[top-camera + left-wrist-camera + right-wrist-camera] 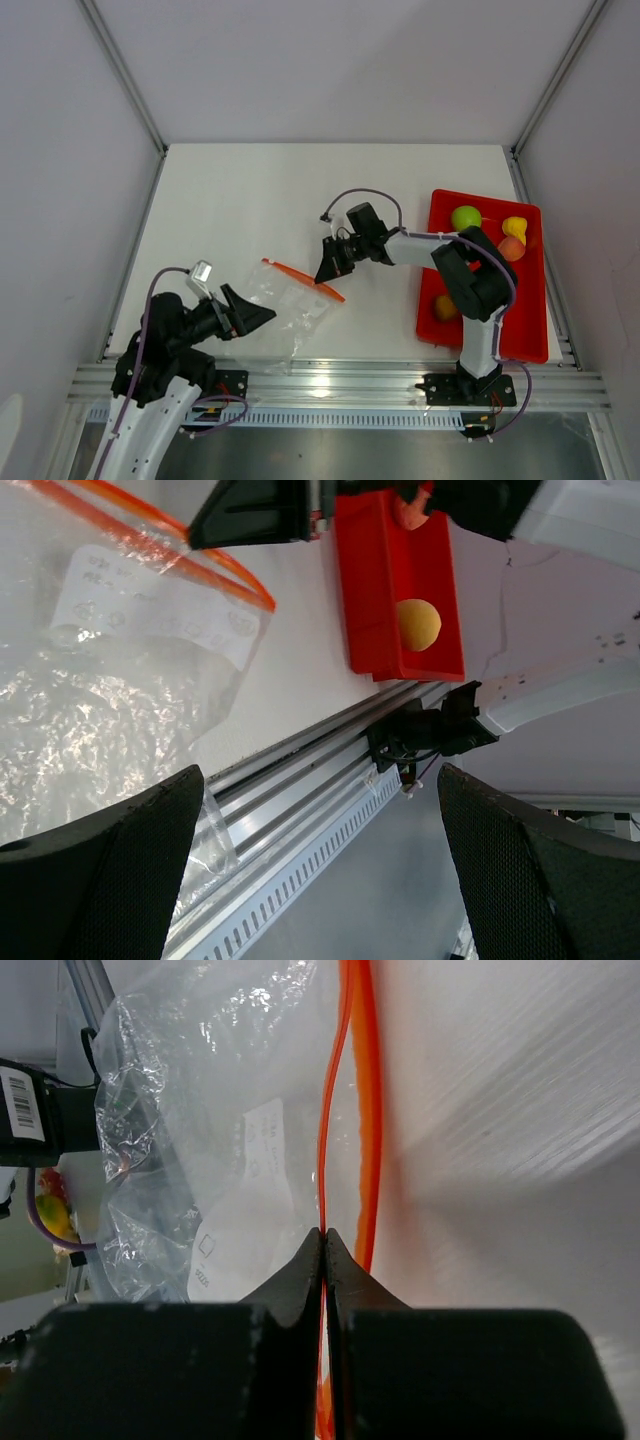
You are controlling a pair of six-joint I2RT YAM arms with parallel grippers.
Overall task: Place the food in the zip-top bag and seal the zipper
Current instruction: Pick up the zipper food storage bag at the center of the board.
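Note:
The clear zip-top bag (290, 312) lies crumpled on the white table; it also shows in the left wrist view (100, 690). Its orange-red zipper (305, 281) has its two lips apart. My right gripper (331, 266) is shut on one lip of the zipper (345, 1090), and the other lip lies beside it. My left gripper (252, 316) is open at the bag's near-left side, with nothing between its fingers (100, 880). The food sits in the red tray (530, 320): a green apple (465, 217), a yellow pear (514, 227), an orange piece (511, 249) and a yellow-orange piece (444, 307).
The red tray stands at the table's right edge, right of the right arm. An aluminium rail (340, 380) runs along the near edge, and it shows in the left wrist view (300, 780). Grey walls enclose the table on three sides.

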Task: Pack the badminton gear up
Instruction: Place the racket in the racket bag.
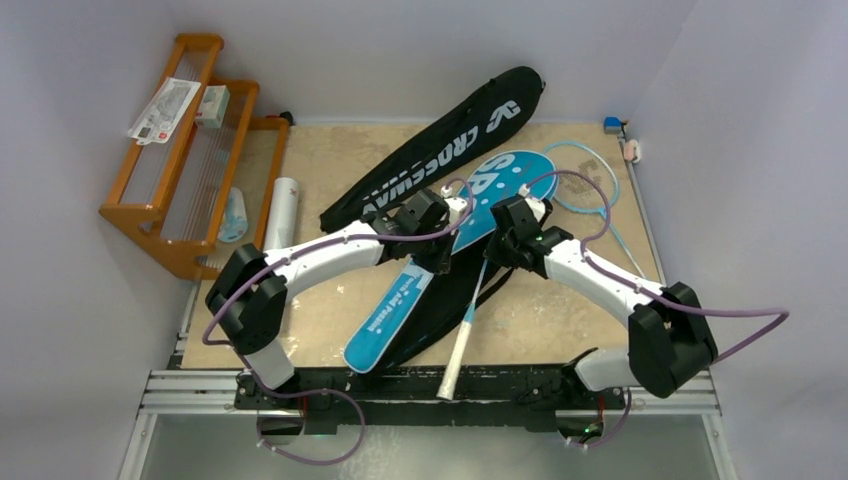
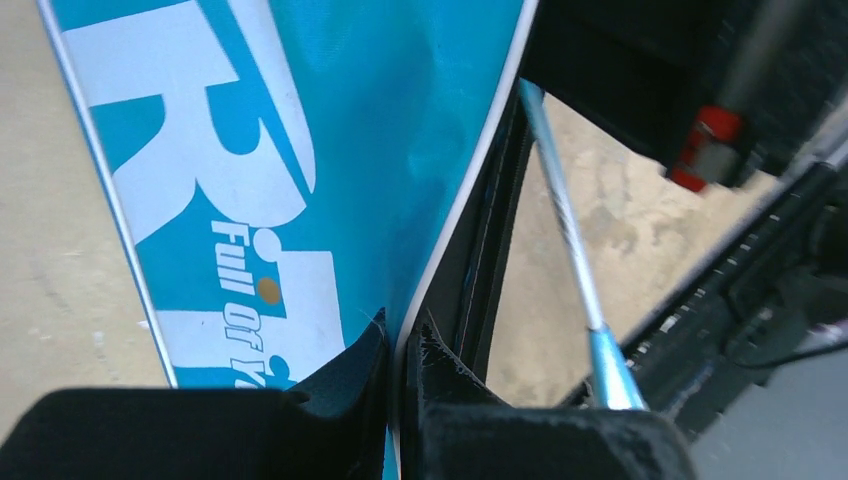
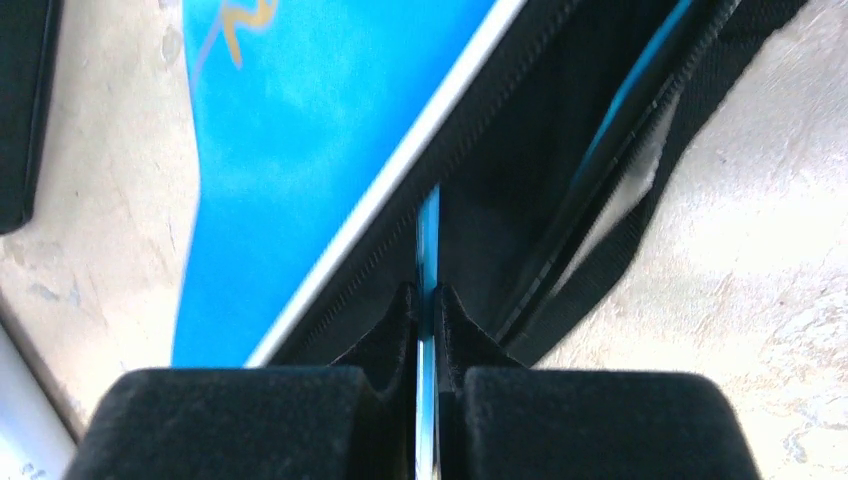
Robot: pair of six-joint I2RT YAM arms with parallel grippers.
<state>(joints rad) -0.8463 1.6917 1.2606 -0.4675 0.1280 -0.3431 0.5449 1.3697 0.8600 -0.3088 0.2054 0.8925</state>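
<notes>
1. jaws of both arms look pinched together in the top view, though fine detail is lost there. the left gripper (image 1: 438, 258) sits on the blue cover (image 1: 400, 310), which lies slantwise across the table (image 1: 560, 320). the right gripper (image 1: 503, 258) is just beside it, at the right edge of that cover.
2. same view: a racket (image 1: 458, 355) pokes out from under the blue cover, its white grip reaching past the near table edge. the black cover (image 1: 440, 150) lies behind, slanting the same way. a second racket (image 1: 580, 160) rests far right. a white tube (image 1: 283, 210) lies far left beside an orange rack (image 1: 150, 213).
3. left wrist: the left gripper (image 2: 400, 350) is closed tight on the white-piped edge of the blue cover (image 2: 330, 150). the racket (image 2: 565, 215) shaft runs just to the right, apart from the fingers, over bare table (image 2: 620, 240).
4. right wrist: the right gripper (image 3: 428, 310) clamps a thin light-blue rod, seemingly the shaft of the racket (image 3: 429, 225), where it enters the black zippered opening of the blue cover (image 3: 300, 120). table (image 3: 760, 260) shows on the right.
</notes>
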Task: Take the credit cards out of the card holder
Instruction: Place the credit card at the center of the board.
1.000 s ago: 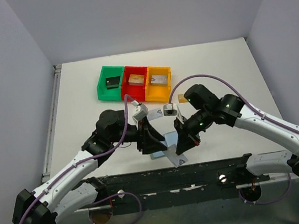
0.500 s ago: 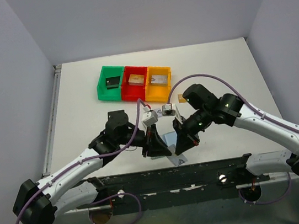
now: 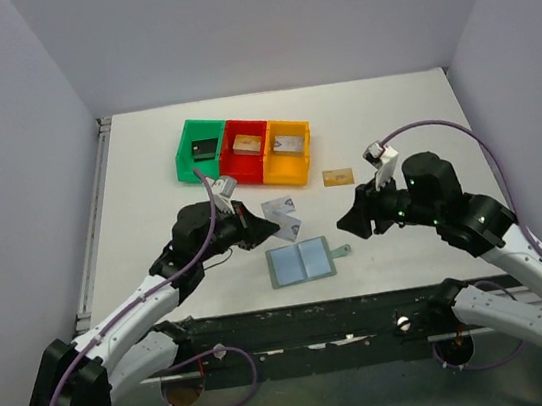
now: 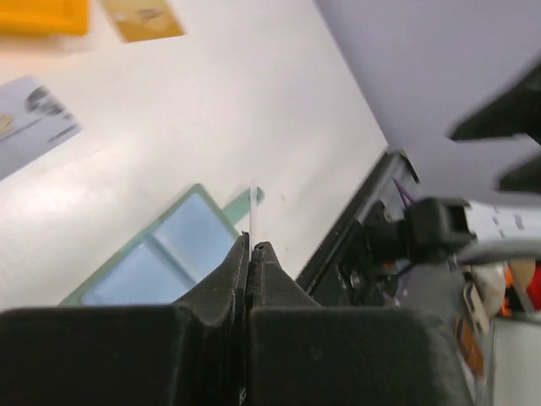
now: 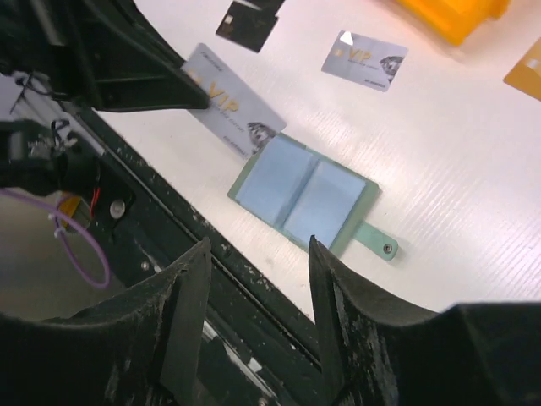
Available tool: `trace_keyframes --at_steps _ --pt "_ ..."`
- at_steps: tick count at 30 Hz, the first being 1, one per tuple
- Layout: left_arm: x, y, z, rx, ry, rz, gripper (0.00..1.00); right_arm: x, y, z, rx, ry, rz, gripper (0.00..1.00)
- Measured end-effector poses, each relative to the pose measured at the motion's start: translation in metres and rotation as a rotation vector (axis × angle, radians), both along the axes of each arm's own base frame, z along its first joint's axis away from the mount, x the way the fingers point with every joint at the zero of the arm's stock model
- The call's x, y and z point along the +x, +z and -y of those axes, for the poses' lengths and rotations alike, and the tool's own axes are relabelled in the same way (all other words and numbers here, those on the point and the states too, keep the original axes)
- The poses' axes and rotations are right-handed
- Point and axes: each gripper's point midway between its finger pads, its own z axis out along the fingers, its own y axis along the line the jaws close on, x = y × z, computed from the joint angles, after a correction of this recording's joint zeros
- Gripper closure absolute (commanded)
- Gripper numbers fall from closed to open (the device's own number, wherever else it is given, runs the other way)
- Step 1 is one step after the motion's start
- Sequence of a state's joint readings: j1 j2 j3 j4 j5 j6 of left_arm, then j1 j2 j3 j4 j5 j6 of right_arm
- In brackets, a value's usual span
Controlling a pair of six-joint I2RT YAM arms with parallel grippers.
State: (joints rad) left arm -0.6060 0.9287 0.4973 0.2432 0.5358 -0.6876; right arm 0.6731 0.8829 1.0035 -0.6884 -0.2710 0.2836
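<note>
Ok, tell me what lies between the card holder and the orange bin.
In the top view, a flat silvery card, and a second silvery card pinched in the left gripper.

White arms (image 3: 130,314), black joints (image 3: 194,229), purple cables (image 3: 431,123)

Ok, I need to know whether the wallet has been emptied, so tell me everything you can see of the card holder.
The card holder lies opened flat on the white table, near its front edge. It is a thin grey-green folding wallet. Two pale blue inner pockets sit side by side facing up, and a small closing tab sticks out of its right edge in the top view. No card shows in either pocket. Only the table touches it.
</note>
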Motion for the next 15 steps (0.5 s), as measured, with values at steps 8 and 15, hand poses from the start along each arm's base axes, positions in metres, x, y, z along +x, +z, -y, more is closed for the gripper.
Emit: trace_keyframes --at_steps 8,15 --pt "0.060 -0.099 -0.015 0.055 0.403 -0.324 1.00 0.008 -0.034 0.006 0.061 -0.152 -0.040 0.43" --pt "0.096 -0.121 -0.011 -0.042 0.547 -0.372 1.00 0.003 -0.065 0.002 0.094 -0.180 -0.126 0.43"
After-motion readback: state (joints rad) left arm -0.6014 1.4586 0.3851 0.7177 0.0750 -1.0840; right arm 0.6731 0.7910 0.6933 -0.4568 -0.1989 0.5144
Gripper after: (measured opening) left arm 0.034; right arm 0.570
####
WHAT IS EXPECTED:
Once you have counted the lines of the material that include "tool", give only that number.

YOUR RESPONSE:
2